Memory Management Units

  • A Memory Management Unit (MMU hereafter) is a hardware component that is responsible for:

    • Translation of virtual addresses to physical addresses

    • Memory protection

    • Translation Lookaside Buffer

    • Page table entries

  • In some modern CPUs, the MMU is a part of the CPU.

  • When the processor has a cache miss and needs to access a page of memory, it makes the request to the MMU

Pages and Page Tables

  • Every process gets a view of the machine that makes it appear that the process has all of the machine’s address space available to it.

  • In reality, the process is only using a part of it. The parts (pages) being used have to be maintained in a list by the operating system.

Pages and Page Tables

  • So, how is memory allocated in the operating system?

    • If we allocated 128 byte pages and had to maintain 4GB worth of 128 byte pages, we would need to maintain a list of:

    • 128 bytes - 7 bits to address, 25 bits for page offset, 4GB / 128B = 33,554,432 entries * 25 bits = 100MB per process in page table entries.

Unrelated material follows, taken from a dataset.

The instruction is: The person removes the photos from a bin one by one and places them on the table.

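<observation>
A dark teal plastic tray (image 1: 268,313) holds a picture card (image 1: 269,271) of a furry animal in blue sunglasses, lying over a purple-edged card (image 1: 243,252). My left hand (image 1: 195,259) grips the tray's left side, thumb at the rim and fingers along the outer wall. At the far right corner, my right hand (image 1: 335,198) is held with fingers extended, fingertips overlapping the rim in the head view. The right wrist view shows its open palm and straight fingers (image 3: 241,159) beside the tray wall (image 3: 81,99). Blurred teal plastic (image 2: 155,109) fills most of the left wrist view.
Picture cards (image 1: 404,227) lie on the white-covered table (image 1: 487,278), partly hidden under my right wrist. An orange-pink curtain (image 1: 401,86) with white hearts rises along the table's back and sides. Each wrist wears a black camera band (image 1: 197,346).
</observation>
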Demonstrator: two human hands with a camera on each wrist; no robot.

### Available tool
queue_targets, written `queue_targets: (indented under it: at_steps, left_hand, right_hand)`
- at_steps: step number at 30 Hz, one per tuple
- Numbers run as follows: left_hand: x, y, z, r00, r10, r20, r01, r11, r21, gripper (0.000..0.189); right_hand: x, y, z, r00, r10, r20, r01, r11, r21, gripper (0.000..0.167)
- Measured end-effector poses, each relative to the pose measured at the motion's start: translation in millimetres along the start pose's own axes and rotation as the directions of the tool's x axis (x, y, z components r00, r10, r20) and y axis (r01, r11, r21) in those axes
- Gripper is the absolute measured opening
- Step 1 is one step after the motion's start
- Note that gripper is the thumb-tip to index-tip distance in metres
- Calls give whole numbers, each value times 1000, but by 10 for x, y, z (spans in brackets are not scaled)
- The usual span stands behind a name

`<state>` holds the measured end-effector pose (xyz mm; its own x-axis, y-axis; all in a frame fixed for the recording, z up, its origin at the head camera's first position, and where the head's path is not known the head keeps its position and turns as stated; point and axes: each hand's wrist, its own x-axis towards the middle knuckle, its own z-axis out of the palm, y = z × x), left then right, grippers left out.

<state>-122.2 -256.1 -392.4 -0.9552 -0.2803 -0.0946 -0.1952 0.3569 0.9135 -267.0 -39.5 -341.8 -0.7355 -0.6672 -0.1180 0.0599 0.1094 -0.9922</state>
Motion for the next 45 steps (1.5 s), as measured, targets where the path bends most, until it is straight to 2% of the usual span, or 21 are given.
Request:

    • 4k bytes - 12 bits to address, 20 bits for page offset, 4GB / 4K = 1,048,576 entries * 20 bits = 2.5MB per process

    • In 32-bit x86, the entries are 32 bits because other pieces of information are needed other than the address. 1,048,576 * 32bits = 4MB per process.

Pages and Page Tables

  • Even at 4k pages, 2.5MB per process is pretty extreme. Imagine launching a process that needs 100k of memory but has 2.5MB of overhead! Imagine if you had to map more than 4GB of memory!

  • What are some ways we can solve this?

What’s in a Page Table Entry?

  • If we use 4k pages, then we need to have 20 bits to address those pages in a 4GB address space (or more if we use a 64-bit address space)

  • We also need to know if the page has the following attributes:

    • is executable

    • is writable

    • is modified

    • is present

  • Additionally, we might want to store information about the process ID, statistics, etc…

  • In a 32-bit x86, we have 32-bits to work with. 20-bits go to the page address and 12 go to anything else we need.

Page Table Entries

  • So, if we need 32-bit page table entries on the 32-bit x86, how can we avoid having so many and having so much overhead?

  • The key part is how the first 20-bits of the 32-bit entry is managed. How can we use those 20-bits?

  • The solution in x86 is the use of a 2 or 3 level page table.

Page Table Entries

  • In a 2 level page table, the first 10-bits is used for the first level and the second 20-bits is used for the second level.

  • This doesn’t reduce the size of the entry, but reduces the number of entries we need to store per process.

  • Basically, this works by having one level of the page table manage a larger range. If we’re using 10-bits, then the first level page table is mapping 4MB pages, then the 2nd level divides it into 4k pages. We only create entries in the 2nd level if any exist.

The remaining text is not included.